DEFA films are always sympathetic to Native Americans’ struggles for existence and glorify their “courage and integrity”. 29 Native Americans are portrayed as noble and peaceful and they want to live in friendship with the whites. Several films depict an idyllic life in villages where Native Americans live in harmony with nature – until the whites burn the village and kill women, children and old people. Reflecting a growing environmental consciousness they imagine “the Indians” as living a wholesome life amidst nature in sharp contrast to the many smoky and often violent saloon scenes where the whites drink and gamble. Native Americans become hostile only to defend themselves, to escape from barren reservations, or to revenge massacres. They are the “good guys” fighting bravely and hopelessly for their freedom against overwhelming odds as ever-more white settlers flood into the West. In the film of the same name the chief Tecumseh likens whites to swarms of mosquitoes. In contrast to many American westerns of the time, which present conquering the West as a triumph and an important step in nation building and which celebrate the heroism of cowboys and settlers, DEFA films sympathize with the victims of such “progress”.

In the depiction of imperialism colonialism and genocide these films sharply criticize the United States and they stress the close connection between capitalism militarism and racism (the GDR considered itself anti-racist, and DEFA took the high moral ground in these films). 30 In most of the Indianerfilme there is a gulf between white Americans and Native Americans. Unlike the West German westerns close friendships between whites and Native Americans are rarely shown, and only a few good whites appear. One exception is Blood Brothers, whose script was written by the American singer and songwriter Dean Reed, who moved to the GDR for political reasons, in which the white Harmonika, played by Reed, and the Cheyenne chief, played by Mitic, become blood brothers. Another is the good sheriff in White Wolves. Otherwise most American whites are depicted as greedy, violent and vicious. They are bandits, fat capitalists, rich mine owners, and land speculators, such as the aptly named Bludgeon in Trail of the Falcon. Some even have pointed teeth to signify their predatory nature. They not only fight against “the Indians”, but also against each other, shoot the buffalo so that Native Americans have no food, and massacre Native Americans. More and more whites steal their land, break treaties made with Native Americans at will when for example gold is found in the Black Hills, and murder them, encouraged by the government bounty offered for Native American scalps, emphasizing that Native Americans are treated like animals, and undermining the notion that only “Indians” take scalps.

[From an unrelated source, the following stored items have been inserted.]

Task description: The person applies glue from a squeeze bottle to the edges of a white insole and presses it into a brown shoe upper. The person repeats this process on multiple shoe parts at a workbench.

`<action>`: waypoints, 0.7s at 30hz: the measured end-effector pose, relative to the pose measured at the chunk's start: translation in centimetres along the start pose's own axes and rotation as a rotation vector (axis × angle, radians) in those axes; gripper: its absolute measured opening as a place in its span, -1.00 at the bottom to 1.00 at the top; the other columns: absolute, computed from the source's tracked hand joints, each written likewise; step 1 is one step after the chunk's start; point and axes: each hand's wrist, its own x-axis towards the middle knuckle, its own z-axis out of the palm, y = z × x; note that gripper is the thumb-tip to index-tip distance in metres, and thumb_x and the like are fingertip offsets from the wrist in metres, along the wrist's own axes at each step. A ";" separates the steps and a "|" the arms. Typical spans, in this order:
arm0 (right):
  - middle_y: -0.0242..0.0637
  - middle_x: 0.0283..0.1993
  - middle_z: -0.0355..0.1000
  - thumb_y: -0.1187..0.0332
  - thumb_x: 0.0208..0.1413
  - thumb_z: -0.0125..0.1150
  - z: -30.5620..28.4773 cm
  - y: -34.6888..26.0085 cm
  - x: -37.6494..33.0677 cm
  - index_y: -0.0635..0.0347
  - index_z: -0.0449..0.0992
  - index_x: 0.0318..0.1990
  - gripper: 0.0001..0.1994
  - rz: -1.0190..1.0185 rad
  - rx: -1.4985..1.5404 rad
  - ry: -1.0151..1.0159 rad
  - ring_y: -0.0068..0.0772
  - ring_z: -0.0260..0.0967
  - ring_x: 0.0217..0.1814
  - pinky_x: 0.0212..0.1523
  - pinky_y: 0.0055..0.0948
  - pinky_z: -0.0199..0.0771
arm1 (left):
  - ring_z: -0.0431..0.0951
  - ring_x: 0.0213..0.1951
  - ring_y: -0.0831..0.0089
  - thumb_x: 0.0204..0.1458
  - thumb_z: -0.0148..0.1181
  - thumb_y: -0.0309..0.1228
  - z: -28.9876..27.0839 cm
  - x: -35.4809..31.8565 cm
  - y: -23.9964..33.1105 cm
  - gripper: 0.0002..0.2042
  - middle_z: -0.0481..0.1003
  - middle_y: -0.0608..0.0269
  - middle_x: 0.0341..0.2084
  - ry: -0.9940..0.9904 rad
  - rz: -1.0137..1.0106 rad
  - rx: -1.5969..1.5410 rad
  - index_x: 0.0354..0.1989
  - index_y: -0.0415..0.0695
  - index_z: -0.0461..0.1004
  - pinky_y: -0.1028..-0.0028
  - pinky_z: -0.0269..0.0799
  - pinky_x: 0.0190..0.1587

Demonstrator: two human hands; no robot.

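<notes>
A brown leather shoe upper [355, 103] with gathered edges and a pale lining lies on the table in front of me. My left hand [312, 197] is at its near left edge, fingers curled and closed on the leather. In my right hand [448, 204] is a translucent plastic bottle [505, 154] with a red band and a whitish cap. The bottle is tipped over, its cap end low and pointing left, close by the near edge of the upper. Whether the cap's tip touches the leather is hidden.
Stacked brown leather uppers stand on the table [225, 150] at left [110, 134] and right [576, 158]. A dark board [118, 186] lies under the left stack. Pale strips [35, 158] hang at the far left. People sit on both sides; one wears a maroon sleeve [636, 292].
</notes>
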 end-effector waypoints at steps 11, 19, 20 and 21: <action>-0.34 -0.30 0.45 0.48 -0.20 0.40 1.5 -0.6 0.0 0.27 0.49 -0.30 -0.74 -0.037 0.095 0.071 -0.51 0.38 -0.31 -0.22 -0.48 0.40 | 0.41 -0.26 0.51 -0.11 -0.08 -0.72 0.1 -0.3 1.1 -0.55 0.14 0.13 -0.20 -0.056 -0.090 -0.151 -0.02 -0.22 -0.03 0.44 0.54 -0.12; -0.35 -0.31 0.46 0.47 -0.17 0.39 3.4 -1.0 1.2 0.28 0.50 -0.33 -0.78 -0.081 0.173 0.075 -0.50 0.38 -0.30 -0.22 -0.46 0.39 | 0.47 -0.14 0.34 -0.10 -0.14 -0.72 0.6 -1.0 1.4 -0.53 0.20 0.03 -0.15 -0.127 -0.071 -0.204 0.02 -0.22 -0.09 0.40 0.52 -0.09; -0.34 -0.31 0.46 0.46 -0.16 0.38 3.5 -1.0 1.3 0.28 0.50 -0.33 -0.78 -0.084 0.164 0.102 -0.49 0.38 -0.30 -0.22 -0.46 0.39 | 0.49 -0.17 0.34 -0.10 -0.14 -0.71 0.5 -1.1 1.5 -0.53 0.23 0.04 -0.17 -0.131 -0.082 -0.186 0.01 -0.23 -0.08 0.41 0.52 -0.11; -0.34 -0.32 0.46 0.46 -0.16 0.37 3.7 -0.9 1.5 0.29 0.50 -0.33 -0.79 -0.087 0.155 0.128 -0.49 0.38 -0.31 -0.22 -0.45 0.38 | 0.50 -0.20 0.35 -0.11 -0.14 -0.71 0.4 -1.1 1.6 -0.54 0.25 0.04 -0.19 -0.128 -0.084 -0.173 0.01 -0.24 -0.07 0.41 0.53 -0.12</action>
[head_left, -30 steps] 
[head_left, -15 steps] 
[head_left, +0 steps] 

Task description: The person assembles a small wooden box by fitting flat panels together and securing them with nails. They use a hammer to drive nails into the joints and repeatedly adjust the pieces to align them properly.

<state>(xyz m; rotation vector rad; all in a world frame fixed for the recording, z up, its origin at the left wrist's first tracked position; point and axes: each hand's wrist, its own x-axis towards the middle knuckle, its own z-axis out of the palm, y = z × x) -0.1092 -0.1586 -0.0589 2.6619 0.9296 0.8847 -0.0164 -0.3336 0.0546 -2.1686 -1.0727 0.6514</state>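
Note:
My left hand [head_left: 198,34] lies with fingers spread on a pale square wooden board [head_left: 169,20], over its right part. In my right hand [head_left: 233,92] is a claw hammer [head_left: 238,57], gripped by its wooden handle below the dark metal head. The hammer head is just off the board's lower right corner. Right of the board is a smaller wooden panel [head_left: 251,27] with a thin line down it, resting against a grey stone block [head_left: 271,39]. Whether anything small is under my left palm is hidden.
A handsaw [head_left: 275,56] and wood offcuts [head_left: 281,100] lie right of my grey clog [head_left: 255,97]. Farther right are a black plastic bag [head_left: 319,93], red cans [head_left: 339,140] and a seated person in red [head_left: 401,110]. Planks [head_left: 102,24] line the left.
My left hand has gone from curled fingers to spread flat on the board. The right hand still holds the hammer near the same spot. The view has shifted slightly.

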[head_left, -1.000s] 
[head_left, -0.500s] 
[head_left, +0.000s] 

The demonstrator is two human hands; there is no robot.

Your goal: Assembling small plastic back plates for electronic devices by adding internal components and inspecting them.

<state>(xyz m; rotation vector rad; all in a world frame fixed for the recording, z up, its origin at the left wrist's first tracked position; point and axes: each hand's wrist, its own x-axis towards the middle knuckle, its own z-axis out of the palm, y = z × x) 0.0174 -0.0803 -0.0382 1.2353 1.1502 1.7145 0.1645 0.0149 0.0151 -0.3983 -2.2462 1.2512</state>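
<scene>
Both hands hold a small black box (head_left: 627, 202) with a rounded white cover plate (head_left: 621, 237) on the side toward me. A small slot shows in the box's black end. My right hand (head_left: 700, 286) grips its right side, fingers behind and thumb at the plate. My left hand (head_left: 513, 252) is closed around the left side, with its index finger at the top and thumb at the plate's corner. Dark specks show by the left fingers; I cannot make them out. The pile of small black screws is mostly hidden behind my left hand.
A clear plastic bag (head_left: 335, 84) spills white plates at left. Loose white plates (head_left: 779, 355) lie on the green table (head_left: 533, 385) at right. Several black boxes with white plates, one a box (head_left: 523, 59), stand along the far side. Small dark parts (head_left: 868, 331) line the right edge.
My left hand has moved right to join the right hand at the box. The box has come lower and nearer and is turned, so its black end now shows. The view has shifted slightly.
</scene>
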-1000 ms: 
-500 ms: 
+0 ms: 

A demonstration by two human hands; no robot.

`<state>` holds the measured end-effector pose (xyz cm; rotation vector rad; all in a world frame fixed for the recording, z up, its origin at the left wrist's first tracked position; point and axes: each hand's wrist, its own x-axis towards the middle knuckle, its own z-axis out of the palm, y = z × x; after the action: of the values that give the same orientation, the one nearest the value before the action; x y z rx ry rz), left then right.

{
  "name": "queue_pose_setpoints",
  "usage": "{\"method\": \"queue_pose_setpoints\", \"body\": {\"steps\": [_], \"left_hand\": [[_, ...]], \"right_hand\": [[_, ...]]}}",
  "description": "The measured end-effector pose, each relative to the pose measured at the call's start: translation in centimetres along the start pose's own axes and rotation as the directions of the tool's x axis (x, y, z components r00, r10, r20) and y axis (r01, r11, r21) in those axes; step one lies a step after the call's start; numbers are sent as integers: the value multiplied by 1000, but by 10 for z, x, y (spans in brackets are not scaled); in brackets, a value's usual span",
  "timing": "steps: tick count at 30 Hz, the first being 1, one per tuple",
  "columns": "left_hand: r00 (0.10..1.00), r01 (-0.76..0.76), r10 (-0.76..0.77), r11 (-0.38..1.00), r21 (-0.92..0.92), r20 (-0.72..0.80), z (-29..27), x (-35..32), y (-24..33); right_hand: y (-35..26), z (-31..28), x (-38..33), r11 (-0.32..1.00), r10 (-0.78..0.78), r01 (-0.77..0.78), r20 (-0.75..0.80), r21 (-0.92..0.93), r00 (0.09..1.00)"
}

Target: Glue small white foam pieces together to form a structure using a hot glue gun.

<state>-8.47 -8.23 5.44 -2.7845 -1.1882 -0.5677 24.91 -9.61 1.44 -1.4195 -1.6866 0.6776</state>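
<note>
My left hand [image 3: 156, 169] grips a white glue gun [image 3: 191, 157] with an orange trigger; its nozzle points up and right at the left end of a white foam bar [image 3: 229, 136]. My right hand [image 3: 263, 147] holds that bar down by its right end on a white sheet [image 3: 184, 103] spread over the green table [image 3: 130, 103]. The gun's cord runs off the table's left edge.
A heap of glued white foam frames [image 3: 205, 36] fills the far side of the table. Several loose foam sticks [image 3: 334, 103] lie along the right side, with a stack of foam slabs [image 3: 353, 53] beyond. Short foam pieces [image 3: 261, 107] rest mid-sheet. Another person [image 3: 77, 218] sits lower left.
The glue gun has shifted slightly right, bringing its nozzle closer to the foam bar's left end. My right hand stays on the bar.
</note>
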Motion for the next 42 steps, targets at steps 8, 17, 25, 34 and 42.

A frequent scene in American westerns is when the cavalry rides to rescue the settlers from “the Indians”, thereby playing the heroic role of saviors. In the Indianerfilme, however, the cavalry, representing the military, is always shown as an instrument of government oppression that protects the capitalists and hunts down and murders “the Indians”. One of many such examples is in Blood Brothers, which begins with the Sand Creek massacre in which the cavalry slaughter peaceful Cheyenne, mostly women and children. DEFA films also depict the cavalry’s participation in the forced removal of Native Americans from their fertile lands to rocky, barren reservations.